## WORK ORDER
Please report how many lines in these records contain the string "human", and give nothing besides the number.

## Data records
*** Begin section ***

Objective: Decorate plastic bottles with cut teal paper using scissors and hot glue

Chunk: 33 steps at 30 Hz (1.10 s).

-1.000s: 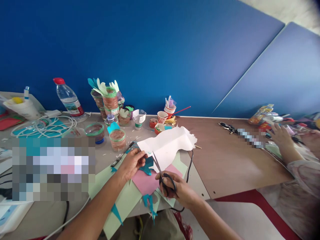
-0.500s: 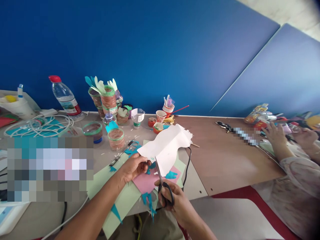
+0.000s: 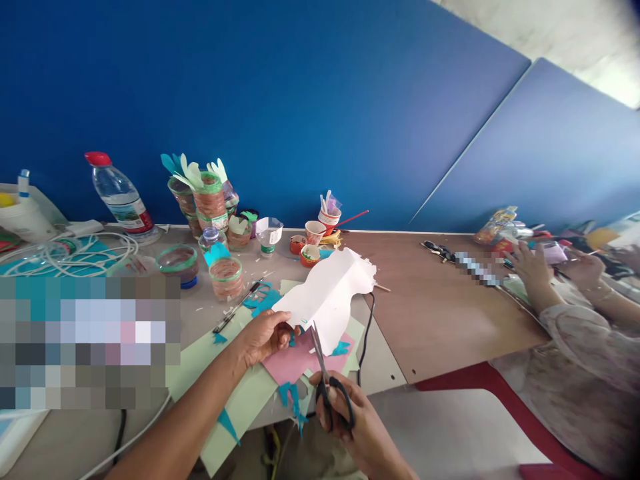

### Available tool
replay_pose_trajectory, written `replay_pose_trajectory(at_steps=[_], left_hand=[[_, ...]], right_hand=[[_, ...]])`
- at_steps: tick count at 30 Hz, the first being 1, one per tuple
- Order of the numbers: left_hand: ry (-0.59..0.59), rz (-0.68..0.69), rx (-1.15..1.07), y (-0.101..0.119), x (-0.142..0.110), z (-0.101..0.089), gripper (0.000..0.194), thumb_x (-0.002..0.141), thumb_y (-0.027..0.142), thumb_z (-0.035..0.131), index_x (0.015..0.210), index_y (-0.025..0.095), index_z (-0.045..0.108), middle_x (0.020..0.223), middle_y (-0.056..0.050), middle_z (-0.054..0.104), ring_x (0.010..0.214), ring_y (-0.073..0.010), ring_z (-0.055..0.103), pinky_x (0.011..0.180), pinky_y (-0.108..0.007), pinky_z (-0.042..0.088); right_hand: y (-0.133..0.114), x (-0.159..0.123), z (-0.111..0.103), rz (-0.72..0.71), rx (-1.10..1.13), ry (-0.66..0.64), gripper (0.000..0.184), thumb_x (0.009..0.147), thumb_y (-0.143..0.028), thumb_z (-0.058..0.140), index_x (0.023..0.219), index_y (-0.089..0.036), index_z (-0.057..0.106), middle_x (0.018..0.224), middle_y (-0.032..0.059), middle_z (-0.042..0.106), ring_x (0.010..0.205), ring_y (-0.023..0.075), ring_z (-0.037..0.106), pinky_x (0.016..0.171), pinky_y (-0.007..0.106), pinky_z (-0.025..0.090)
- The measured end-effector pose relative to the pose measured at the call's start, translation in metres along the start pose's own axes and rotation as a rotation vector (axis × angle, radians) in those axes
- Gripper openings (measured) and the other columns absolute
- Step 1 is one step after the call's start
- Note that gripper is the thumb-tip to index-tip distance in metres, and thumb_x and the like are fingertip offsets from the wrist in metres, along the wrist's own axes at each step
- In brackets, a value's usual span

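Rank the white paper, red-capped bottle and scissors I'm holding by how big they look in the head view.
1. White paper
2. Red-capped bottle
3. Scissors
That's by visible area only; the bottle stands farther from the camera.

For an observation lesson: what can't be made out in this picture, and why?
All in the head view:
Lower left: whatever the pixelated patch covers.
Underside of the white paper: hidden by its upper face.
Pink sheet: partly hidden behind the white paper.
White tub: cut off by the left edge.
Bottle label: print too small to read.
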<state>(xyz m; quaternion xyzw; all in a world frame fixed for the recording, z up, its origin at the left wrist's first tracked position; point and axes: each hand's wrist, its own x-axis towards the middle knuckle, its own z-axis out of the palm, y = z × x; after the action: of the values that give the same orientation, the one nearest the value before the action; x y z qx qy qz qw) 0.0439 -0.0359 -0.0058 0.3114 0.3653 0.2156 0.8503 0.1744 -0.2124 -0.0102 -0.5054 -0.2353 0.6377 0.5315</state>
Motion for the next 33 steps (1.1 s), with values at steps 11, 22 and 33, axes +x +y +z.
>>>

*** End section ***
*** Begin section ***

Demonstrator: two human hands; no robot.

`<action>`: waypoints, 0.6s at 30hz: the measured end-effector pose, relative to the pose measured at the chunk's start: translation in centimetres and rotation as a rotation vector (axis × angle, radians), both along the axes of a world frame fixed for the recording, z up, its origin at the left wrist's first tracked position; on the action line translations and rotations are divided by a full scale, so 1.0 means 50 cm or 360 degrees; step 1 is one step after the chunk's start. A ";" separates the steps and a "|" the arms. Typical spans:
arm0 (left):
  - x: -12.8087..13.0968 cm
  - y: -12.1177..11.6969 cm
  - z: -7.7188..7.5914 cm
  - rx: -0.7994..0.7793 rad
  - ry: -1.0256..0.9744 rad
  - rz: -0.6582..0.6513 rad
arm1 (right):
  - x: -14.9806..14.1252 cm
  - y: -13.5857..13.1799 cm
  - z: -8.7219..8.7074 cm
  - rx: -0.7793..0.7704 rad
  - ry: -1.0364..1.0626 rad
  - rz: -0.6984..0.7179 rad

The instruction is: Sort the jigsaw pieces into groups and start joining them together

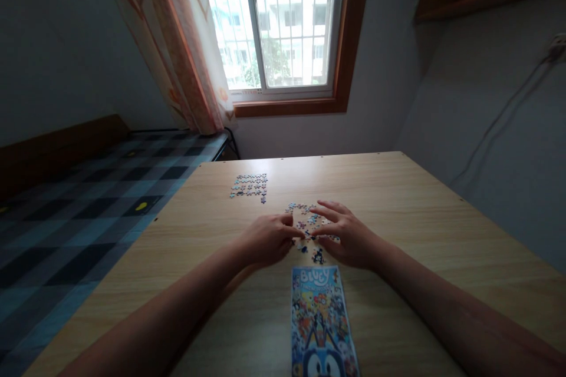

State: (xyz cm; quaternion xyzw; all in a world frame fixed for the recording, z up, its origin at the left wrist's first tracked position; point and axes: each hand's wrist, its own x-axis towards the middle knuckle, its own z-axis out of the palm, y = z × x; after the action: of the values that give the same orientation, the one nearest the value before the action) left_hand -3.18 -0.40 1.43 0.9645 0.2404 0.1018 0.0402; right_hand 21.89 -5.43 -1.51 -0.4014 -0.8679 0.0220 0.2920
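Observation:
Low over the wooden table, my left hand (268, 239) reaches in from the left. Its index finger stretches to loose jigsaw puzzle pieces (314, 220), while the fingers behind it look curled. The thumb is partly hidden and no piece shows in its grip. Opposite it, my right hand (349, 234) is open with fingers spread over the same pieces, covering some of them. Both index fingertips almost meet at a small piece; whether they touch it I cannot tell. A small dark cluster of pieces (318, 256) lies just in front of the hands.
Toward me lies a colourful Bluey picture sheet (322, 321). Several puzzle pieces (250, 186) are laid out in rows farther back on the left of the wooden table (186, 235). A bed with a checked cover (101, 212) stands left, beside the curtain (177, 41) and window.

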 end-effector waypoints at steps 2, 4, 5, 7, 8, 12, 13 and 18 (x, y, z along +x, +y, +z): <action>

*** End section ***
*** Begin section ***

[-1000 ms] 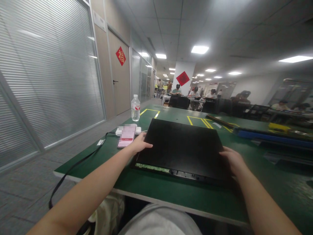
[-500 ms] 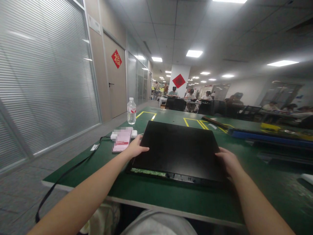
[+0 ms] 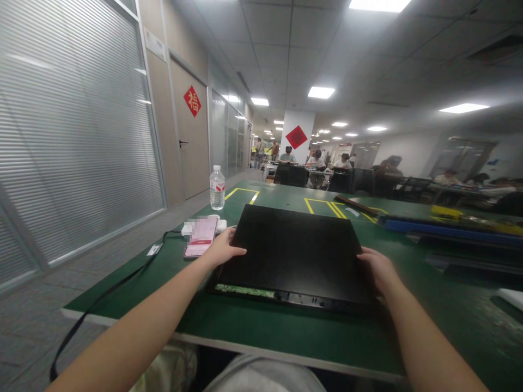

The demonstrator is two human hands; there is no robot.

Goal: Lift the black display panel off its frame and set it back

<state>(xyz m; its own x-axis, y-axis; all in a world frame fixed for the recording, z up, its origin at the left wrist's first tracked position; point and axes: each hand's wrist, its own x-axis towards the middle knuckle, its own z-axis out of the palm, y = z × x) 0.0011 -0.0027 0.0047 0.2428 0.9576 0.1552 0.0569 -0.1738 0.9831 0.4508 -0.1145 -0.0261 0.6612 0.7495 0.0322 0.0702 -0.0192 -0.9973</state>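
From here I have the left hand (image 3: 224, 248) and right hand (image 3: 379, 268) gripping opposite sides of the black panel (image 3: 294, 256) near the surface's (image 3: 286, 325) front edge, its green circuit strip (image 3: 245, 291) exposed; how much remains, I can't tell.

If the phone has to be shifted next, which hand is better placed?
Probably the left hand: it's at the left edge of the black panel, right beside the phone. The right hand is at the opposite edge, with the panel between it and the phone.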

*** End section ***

## ANSWER TO THIS PROBLEM
2